Baseline parameters (keep identical across runs)

When comparing consumer images, keep every variable fixed except the image tag. The sample manifests (monovertex_sample.yaml, producer_sample.yaml) are pre-configured with these values:

Setting Baseline Where to set it
MonoVertex replicas 1 spec.replicas and spec.scale.min/spec.scale.max in monovertex_sample.yaml
Read batch size 500 spec.limits.readBatchSize in monovertex_sample.yaml
Container resources 1500m CPU / 640Mi memory (requests == limits) spec.source.udsource.container.resources
Pulsar receiver queue size 500 (must equal readBatchSize) pulsar.consumer.consumerConfig.receiverQueueSize in application.yml
Subscription initial position Earliest pulsar.consumer.consumerConfig.subscriptionInitialPosition
Generator load rpu: 10000, duration: 1s spec.vertices[0].source.generator in producer_sample.yaml
Pre-fill target ~1,000,000+ messages in topic before starting consumer Run the producer pipeline long enough

Cluster setup checklist

  1. Image — Build apache-pulsar-java and tag it to match spec.source.udsource.container.image in the MonoVertex manifest.
  2. ConfigMap (e.g. consumer-config) — provides application.yml mounted at /conf/application.yml. Must include pulsar.client, pulsar.consumer, and pulsar.admin sections.
  3. Secret (e.g. pulsar-secret-cloud) — holds Pulsar credentials referenced by envFrom in the MonoVertex.
  4. Pulsar topic — same name in the consumer's topicNames and the producer pipeline.
  5. Producer pipeline — deploy producer_sample.yaml first and let it run until the topic backlog is ~1M+ messages. This keeps the consumer metrics window stable (ingest is slower than drain, so without pre-filling the topic empties fast).
  6. Consumer MonoVertex — deploy monovertex_sample.yaml once the backlog is in place.

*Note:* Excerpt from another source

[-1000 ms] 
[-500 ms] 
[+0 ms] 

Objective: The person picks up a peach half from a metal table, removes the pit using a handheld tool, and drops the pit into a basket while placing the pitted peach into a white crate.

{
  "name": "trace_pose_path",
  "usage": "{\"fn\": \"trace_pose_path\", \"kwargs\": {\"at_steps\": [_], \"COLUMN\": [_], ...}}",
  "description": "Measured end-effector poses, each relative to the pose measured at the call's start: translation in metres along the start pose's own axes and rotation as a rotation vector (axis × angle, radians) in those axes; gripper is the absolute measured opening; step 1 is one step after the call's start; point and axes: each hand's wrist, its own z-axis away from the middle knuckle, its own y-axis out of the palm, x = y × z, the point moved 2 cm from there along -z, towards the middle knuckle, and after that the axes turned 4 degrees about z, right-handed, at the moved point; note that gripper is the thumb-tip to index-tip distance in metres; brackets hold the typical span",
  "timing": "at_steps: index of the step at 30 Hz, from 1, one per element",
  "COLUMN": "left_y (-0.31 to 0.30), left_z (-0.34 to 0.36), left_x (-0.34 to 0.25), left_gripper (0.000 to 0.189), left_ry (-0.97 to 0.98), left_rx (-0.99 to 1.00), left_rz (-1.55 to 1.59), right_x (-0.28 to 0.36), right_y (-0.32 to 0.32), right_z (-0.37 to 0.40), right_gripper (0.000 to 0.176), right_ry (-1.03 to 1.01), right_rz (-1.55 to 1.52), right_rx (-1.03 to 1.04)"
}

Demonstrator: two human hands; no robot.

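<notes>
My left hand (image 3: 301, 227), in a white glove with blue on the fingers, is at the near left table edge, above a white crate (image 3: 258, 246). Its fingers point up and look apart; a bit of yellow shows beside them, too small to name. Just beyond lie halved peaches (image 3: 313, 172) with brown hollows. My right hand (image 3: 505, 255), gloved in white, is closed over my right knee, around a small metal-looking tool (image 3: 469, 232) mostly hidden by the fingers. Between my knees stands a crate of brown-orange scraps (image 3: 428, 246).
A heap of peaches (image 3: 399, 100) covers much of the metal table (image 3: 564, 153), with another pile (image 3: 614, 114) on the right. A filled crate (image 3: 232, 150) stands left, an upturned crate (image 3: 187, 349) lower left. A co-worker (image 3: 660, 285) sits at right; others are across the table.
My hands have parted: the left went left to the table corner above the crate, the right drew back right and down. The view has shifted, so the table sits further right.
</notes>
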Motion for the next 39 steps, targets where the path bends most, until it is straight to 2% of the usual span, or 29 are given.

Metrics stack with numaflow-perfman

Perfman installs the Prometheus Operator, wires ServiceMonitors for pipeline and ISB metrics, and installs Grafana.

  1. Clone numaflow-perfman and make build — binary lands at dist/perfman.
  2. One-time install: ./dist/perfman setup -g.
  3. Port-forward (each blocks, so use separate terminals):
  4. Prometheus UI: ./dist/perfman portforward -phttp://localhost:9090
  5. Grafana: ./dist/perfman portforward -ghttp://localhost:3000 (default admin/admin)
  6. Import the MonoVertex dashboard from this repo:
    ./dist/perfman dashboard --template-path development/performance-testing/dashboard-monovertex-template.json
    
    The command prints a link to open the dashboard in Grafana once the MonoVertex is running.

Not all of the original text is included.